The Twitter sphere has been abuzz with thoughtful and passionate discussion around Malala Yousafzai’s recent speech to the United Nations. In a brave and compelling speech, Malala reaffirmed a commitment to the pursuit of gender equality and referred to herself as just ‘one girl among many’ ( BBC World News ) and urged for education for all.

By Laura Davies.

The historical narrative and political web behind this speech is far too complex to address here, but the implicit idea of the strength in a movement if we all consider ourselves to be just ‘one among many’ is one that resonates with me.

In 2011 the world average for women in parliament stood at 19.5% ( Guardian: Women in Politics ) but evidence has shown that education encourages active citizenship by giving girls and boys the knowledge to influence the direction of society and to engage in politics and democracy as adults ( Gender and Education for All: UNESCO report ) and more young people ( girls & boys ) like Malala may have the confidence to speak out.
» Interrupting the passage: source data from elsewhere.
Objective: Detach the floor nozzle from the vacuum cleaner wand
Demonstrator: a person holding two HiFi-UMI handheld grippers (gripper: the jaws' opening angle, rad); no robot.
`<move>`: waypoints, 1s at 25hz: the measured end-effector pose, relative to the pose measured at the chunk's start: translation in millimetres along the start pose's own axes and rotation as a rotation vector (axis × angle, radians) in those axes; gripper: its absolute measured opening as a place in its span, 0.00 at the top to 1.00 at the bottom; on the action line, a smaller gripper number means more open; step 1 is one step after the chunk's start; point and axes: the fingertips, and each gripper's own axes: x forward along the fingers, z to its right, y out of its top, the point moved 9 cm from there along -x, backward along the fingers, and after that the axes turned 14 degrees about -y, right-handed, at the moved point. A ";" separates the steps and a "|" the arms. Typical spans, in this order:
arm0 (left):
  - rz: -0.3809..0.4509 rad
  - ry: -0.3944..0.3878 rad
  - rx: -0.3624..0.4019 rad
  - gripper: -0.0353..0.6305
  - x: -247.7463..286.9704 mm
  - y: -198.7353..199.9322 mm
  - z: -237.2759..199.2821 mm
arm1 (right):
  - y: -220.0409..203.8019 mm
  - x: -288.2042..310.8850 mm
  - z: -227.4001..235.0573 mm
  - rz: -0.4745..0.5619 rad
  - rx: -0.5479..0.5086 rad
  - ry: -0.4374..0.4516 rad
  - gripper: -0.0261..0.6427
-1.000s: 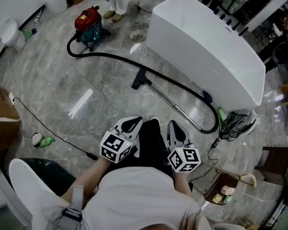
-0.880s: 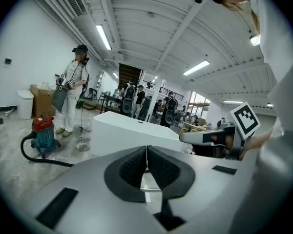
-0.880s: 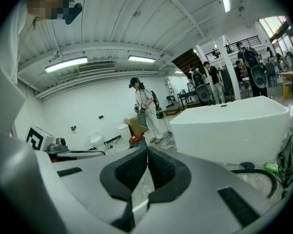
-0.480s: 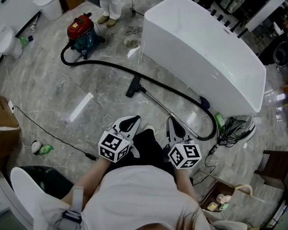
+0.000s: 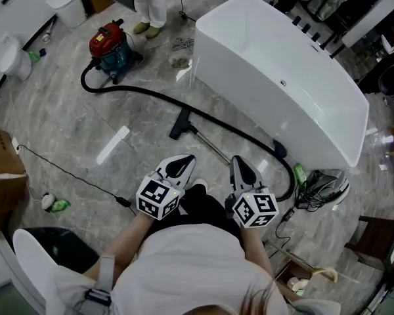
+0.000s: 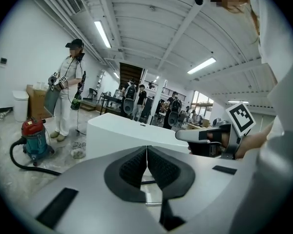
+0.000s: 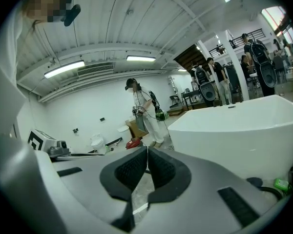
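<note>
Left gripper [image 5: 178,167] and right gripper [image 5: 240,168], jaws pressed together and empty, sit lower centre; the floor nozzle [image 5: 178,125] lies mid-frame above them.

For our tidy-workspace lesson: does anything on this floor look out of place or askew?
Yes. A long black vacuum hose sprawls across the grey floor and loops by the white bathtub, and a thin black cable trails loose: both could trip someone. A small green item lies beside that cable.

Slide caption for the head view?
Left gripper and right gripper, shut and empty, short of the floor nozzle on its wand.
</note>
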 end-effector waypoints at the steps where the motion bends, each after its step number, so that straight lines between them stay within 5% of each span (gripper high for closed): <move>1: 0.003 0.008 -0.004 0.93 1.2 0.8 -2.7 | 1.1 4.6 0.8 -0.003 -0.002 0.007 0.93; 15: 0.009 0.086 -0.054 0.93 39.6 9.0 -29.1 | 17.2 50.9 42.6 -0.045 -0.008 0.082 0.93; 25: 0.021 0.049 0.010 0.93 57.7 41.9 -71.6 | 22.8 91.6 63.1 -0.083 -0.070 0.140 0.93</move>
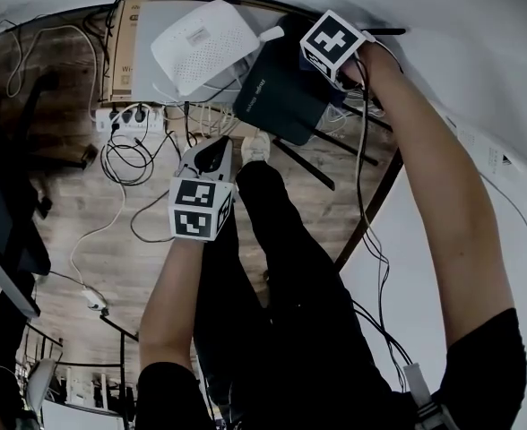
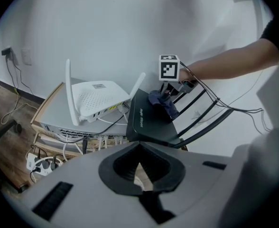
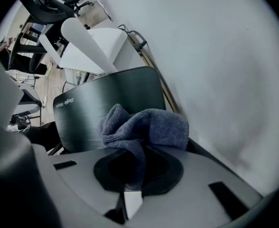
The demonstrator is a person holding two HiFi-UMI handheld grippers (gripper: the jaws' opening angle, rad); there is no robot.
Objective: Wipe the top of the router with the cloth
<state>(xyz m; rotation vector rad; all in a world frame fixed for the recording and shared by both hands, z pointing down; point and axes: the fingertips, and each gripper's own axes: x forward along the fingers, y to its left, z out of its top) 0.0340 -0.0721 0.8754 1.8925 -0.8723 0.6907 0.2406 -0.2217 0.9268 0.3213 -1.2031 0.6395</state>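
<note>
**Black router** [image 1: 281,97] [image 2: 149,120] [image 3: 106,103]. Flat dark casing with pale lettering on its near edge. It stood against the white wall [image 2: 106,27], just right of the white router. Its thin black antennas [image 2: 201,113] stuck out to the right.

**Cloth** [image 3: 144,127] [image 2: 163,101]. Blue-grey, knitted texture, bunched into folds. It lay on the top of the black router, toward the far right part, with one fold drawn down into the right hand-held gripper.

**Right hand-held gripper** [image 3: 132,170] [image 2: 170,87]. Held over the black router's top, marker cube [image 1: 333,45] uppermost. Its jaws were closed upon the fold of cloth. The bare forearm reached in from the right.

**Left hand-held gripper** [image 2: 139,167] [image 1: 211,155]. Held low and nearer the person, well apart from both routers and pointing toward them. Its jaws met at the tips with nothing between them. Only floor showed through the small gap behind the tips.

**White router** [image 1: 205,43] [image 2: 99,99] [image 3: 97,51]. Perforated top and two white antennas. It rested on a grey box [image 2: 54,118] with a row of ports and cables along its near face.

**Power strip** [image 1: 129,119] [image 2: 40,163]. White, with several plugs seated, lying on the wooden floor [image 1: 111,240] below the grey box among loose coiled cables.

**Person.** Black trousers and a pale shoe [image 1: 254,146] showed between the two hand-held grippers in the head view.
</note>
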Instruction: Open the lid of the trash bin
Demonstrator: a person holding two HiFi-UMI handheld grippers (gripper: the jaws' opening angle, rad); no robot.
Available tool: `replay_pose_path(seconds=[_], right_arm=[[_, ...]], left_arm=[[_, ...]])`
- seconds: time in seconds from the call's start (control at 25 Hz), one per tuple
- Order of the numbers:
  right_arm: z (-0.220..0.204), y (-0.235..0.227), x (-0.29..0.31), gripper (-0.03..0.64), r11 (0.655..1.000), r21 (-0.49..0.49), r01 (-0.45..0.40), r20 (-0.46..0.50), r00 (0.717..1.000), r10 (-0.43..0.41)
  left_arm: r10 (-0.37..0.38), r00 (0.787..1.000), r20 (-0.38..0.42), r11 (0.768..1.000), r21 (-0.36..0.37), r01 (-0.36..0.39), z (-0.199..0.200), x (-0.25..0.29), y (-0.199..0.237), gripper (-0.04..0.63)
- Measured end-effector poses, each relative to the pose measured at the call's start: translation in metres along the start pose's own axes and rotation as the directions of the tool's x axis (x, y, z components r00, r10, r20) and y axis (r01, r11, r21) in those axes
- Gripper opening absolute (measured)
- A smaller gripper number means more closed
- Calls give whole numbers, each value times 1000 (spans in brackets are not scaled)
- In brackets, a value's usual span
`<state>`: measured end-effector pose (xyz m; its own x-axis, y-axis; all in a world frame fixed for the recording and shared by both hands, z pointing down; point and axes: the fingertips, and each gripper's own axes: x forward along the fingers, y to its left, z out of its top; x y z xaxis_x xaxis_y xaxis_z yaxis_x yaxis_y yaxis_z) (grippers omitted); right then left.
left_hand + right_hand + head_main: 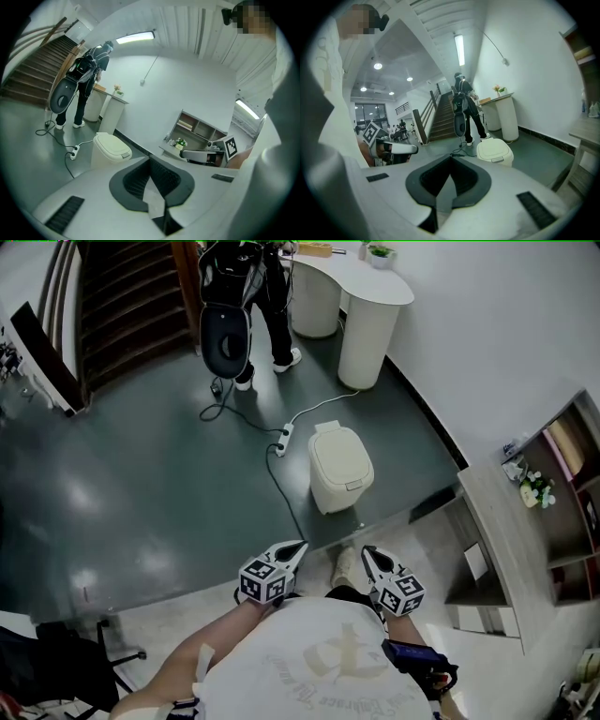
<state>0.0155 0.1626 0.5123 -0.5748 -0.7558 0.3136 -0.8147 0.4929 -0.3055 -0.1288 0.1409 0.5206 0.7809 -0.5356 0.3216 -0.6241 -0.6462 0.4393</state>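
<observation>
The cream trash bin [339, 468] stands on the dark floor ahead of me with its lid down. It also shows in the left gripper view [111, 147] and the right gripper view [494, 151]. My left gripper [300, 547] is held close to my body, well short of the bin, its jaws shut on nothing and the tips meeting [150, 159]. My right gripper [366, 551] hangs beside it at the same height, also shut and empty [451, 158]. Neither gripper touches the bin.
A white power strip [284, 437] with cables lies on the floor just left of the bin. A person [246, 306] stands farther back by a white rounded counter [364, 310]. A wooden shelf unit [525, 521] lines the right wall, and stairs [127, 296] rise at the back left.
</observation>
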Motion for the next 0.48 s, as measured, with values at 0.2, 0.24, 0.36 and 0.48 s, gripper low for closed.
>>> replay_pose_path(seconds=[0.2,0.24,0.36,0.48], right_arm=[[4,-19,17,5,1000,1,-10,-7,1000,10],[6,-21,21,5,1000,1,-14,-8,1000,14],[10,-32,32,5,1000,3,-29,-15,999,29],[13,-48,42,5,999,7,-39,-27,999,39]], left_arm=[[26,1000,-9,1000,-13,-26,3,13,13,14],[31,999,-9,999,-15,-31,5,15,16,13],[45,999,-11,999,-20,-45,9,25,23,14],[58,998,-16,998,-27,-58,14,39,30,13]])
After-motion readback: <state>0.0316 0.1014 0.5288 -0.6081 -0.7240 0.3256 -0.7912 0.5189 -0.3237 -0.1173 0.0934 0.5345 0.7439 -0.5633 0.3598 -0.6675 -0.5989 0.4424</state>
Though some of the UK may feel that there is little more to be done to raise gender equality awareness here, recent news items suggest that there is still room for progress.

David Cameron recently made reference to Andy Murray as the first Briton to win Wimbledon since 1937 ( apart from the four women who won in-between ) and it took an online campaign and the signatures of over 35,000 women for The Bank of England to confirm that they will ensure a female representative is included on at least one of our banknotes ( see Jane Austen’s new public role ) and acknowledge that a review of their selection criteria is due.

Though I am sure that there was no intention to offend or ignore half the population, close your eyes for a moment and imagine the situation in reverse – for me, it doesn’t ring true.

Browsing Twitter it is easy to see examples everywhere you look that support the view you hold ( the beauty of social media! ), but I can’t help but feel that as we continue to encourage the younger generation to consider themselves as part of a global world ( through wonderful educational themes such as Wales’ own ESDGC – Education for Sustainable Development and Global Citizenship ), we should embrace any opportunity to raise awareness of gender equality and its impact on the choices we all make.

If you stand alongside Malala in the belief that you are one among many, then you owe it to the collective of whom you are part to not be afraid of asking the difficult questions – have we really finished the conversation about gender equality?